**What to work on:**
Work out the number of lines in the listing that include the string "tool". Reply with that number alone.

**Input data:**
-------------------------
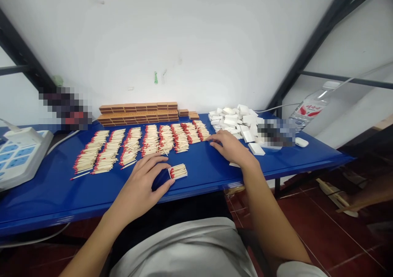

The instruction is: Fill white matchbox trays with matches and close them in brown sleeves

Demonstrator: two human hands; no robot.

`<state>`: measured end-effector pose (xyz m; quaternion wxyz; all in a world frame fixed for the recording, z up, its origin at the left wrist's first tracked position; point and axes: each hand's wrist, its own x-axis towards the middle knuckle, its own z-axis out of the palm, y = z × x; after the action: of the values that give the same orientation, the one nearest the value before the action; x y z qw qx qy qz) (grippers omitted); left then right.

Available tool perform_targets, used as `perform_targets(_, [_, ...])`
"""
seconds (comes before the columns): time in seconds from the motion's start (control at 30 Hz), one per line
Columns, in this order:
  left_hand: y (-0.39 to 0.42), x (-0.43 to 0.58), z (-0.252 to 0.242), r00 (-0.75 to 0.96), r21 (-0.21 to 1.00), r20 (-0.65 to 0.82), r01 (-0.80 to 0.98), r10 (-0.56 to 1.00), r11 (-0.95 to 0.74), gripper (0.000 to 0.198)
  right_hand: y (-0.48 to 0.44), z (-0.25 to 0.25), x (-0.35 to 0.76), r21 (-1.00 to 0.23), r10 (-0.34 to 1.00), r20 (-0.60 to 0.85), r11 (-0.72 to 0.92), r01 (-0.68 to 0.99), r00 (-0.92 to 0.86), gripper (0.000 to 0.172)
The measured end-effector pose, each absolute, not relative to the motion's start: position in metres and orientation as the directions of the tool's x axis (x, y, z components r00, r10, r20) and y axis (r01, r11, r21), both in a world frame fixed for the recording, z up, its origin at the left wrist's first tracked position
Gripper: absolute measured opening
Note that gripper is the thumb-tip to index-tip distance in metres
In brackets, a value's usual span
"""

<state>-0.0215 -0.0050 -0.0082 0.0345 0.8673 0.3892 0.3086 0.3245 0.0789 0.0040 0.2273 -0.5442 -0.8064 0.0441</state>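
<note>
Tray (181,176) of matches (179,171) sits on the counter (204,168), probably light, crushable, best held by its walls; left hand (143,180) beside it, fingers apart; right hand's (231,146) pinch at loose matches (201,130) unclear.

Wall (199,35) bright, evenly lit; floor (325,232) dim; edges stretched; two patches pixelated.

Looks from head height, facing forward and down over the blue table (202,162) to the white wall (196,31) beyond. Sits close above and behind the left hand (145,176) and right hand (231,146), near mid-frame. Takes in the pale shirt (184,248) at the bottom edge and red floor tiles (331,232) at lower right.
</note>
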Motion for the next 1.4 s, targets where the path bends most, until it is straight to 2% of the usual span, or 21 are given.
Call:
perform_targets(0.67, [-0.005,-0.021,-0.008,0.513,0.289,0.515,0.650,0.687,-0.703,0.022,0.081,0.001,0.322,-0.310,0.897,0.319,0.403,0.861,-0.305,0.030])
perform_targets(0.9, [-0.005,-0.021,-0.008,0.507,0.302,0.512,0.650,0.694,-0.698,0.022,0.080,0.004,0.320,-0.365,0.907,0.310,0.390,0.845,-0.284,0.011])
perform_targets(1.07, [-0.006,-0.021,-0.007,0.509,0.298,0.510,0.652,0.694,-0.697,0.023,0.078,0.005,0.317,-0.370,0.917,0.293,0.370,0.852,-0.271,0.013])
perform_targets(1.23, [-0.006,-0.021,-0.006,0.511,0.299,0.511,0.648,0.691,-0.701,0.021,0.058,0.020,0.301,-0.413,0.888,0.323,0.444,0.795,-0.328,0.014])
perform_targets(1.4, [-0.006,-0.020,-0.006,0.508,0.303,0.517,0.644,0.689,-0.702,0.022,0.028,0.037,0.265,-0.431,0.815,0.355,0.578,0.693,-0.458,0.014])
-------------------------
**Problem solution:**
2